Fluke fogged the glass with this breath, his whole body swaying from the strength of a wagging tail. “Fluke. Do you like dogs?”
Averlee didn’t answer.
“What about you?” she asked Quincy, who nodded but never quite met her eyes.
“Would you care for a drink?” Wink asked.
“Oh. Well…” Alcohol could trigger a migraine. But she was sweating and suddenly craving a glass of clear, searing liquid, something icy with a lime.
“I’ve got lemonade,” Wink said.
“Oh. Sure. Thank you.”
“We can sit at the picnic table in the shade,” Wink said. “I think it’s about time for their snack.” He went inside his house and Elin felt a sudden pull toward her mother’s, the need to crawl inside its walls, draw close the dusty green shutters, have a cookie, take a nap. The house was so much smaller than she remembered, a fraction of the house Elin owned outright with Rudi.
Averlee he
ld up the pistol. “You want to try?”
“Please don’t point that at me,” Elin said.
“I’m not.”
“I bet it hurts to get hit with one of those BBs,” Elin said.
Fluke barked again, the sound encapsulated, as if he were far off in the woods. Elin smacked the window to make him stop, and Averlee flinched.

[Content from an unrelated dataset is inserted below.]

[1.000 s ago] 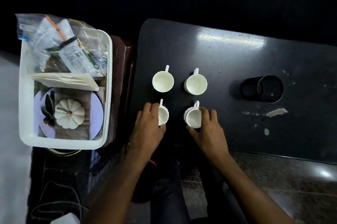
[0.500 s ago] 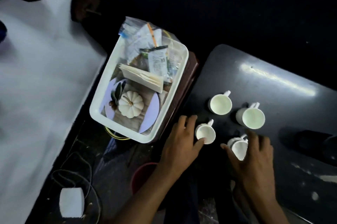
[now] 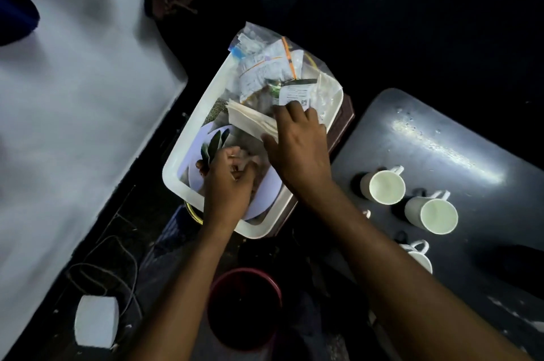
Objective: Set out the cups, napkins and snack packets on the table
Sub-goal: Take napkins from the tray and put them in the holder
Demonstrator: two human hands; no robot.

What was taking Wink so long?
Averlee shoved the pistol into Elin’s hand. “Just look through the top thing right there and shoot,” she said.
“You keep it,” Elin said, but it was already in her grip. She joggled it lightly. Across the yard Wink placed a pitcher of lemonade and cups and a plate of cookies on the picnic table. “I’m not sure Fluke and I are staying,” Elin said. “Wink seems to have everything under control.”
Averlee pulled Quincy by the arm. “Come on,” she said. “You need to get out of the sun.”
The pistol looked genuine, the black metal barrel, its weight heavier than a toy ought to feel. Elin turned the car off, opened the back door, and Fluke beelined it to the girls, who fell to their knees petting him, laughing, dodging and then jutting their chins toward his tongue. She swung the car door shut and the sun ricocheted off the side mirror, her mother’s coffee-can ashtray on the front steps, and even the porch swing behind the wraparound screen.
She slipped free of her sandals and walked barefoot through pockets of hot grey sand in the grass, edging her heels around red ants. Mugginess prickled her arms; her wedding band tightened around the swelling of her finger. She’d thought to remove it, and reconsidered for the sake of conversation with her mother.
“I made you and me some grown-up lemonade,” Wink said, handing her a blue glass of icy, lemony liquid. “Grey Goose lemonade.”